*Description of the task*:
Reproduce all the data exactly, without pictures.

*Exercise data*:
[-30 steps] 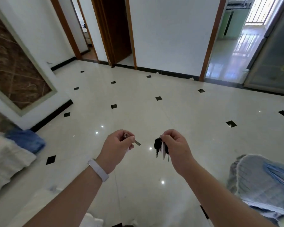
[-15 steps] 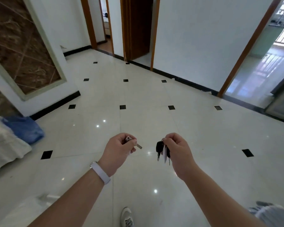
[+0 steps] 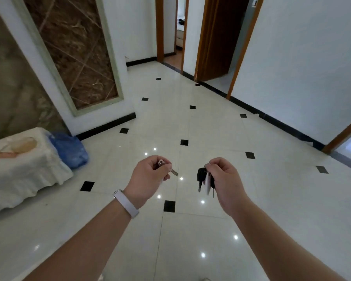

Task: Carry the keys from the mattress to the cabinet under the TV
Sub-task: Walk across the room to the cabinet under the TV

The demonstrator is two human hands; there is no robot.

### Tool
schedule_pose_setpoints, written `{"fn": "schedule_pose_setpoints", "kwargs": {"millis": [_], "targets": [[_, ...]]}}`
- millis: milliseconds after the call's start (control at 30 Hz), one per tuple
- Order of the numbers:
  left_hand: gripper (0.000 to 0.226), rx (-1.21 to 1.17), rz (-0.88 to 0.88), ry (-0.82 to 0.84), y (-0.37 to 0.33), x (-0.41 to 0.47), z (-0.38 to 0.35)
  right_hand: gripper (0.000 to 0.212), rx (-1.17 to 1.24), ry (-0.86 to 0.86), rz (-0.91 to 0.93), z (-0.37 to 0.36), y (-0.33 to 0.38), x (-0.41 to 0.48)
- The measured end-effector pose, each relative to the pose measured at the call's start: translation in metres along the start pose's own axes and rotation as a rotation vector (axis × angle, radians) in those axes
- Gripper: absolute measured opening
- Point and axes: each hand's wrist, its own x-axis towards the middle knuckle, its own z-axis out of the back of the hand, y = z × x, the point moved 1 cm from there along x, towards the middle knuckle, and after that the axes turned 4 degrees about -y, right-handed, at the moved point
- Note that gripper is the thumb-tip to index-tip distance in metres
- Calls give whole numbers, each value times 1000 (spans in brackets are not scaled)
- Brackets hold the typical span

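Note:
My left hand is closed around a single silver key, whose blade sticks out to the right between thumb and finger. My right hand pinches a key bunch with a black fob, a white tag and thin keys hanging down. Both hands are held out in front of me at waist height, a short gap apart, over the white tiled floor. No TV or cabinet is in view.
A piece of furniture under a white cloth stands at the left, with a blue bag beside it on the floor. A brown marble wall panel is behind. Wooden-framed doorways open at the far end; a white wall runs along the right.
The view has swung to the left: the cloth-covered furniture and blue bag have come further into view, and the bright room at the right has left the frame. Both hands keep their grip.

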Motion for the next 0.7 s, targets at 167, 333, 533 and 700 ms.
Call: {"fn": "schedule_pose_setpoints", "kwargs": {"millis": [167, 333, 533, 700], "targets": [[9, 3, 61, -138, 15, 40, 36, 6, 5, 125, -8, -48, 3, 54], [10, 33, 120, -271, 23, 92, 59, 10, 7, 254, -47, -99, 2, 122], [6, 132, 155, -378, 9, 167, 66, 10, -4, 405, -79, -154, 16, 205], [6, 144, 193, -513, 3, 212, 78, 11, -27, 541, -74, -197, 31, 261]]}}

*Solution for this exercise*:
[-30 steps] 
[-15 steps] 
[+0 steps] 

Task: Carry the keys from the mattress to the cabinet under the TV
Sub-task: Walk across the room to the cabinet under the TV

The demonstrator is two human hands; there is no robot.

### Tool
schedule_pose_setpoints, written `{"fn": "schedule_pose_setpoints", "kwargs": {"millis": [_], "targets": [[_, ...]]}}`
- millis: milliseconds after the call's start (control at 30 Hz), one per tuple
- Order of the numbers:
  left_hand: gripper (0.000 to 0.226), rx (-1.21 to 1.17), rz (-0.88 to 0.88), ry (-0.82 to 0.84), y (-0.37 to 0.33), x (-0.41 to 0.47), z (-0.38 to 0.35)
  right_hand: gripper (0.000 to 0.212), rx (-1.17 to 1.24), ry (-0.86 to 0.86), rz (-0.91 to 0.93), z (-0.37 to 0.36), y (-0.33 to 0.38), x (-0.41 to 0.48)
- The measured end-effector pose, each relative to the pose measured at the call's start: translation in metres along the start pose's own axes and rotation as a rotation vector (axis × angle, radians) in those axes
- Gripper: absolute measured opening
- Point and axes: each hand's wrist, its own x-axis towards the middle knuckle, its own z-axis out of the back of the hand, y = z × x, the point moved 1 cm from there along x, towards the middle knuckle, and after that the axes turned 4 degrees about -y, right-handed, at the moved point
- Note that gripper is the thumb-tip to index-tip distance in metres
- Calls give whole numbers, each value times 1000 (spans in brackets are not scaled)
- Brackets hold the typical span

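Note:
My left hand is closed around a single silver key, whose blade sticks out to the right between thumb and finger. My right hand pinches a key bunch with a black fob, a white tag and thin keys hanging down. Both hands are held out in front of me at waist height, a short gap apart, over the white tiled floor. No TV or cabinet is in view.
A piece of furniture under a white cloth stands at the left, with a blue bag beside it on the floor. A brown marble wall panel is behind. Wooden-framed doorways open at the far end; a white wall runs along the right.
The view has swung to the left: the cloth-covered furniture and blue bag have come further into view, and the bright room at the right has left the frame. Both hands keep their grip.
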
Motion for the next 0.7 s, targets at 167, 333, 533 and 700 ms.
Call: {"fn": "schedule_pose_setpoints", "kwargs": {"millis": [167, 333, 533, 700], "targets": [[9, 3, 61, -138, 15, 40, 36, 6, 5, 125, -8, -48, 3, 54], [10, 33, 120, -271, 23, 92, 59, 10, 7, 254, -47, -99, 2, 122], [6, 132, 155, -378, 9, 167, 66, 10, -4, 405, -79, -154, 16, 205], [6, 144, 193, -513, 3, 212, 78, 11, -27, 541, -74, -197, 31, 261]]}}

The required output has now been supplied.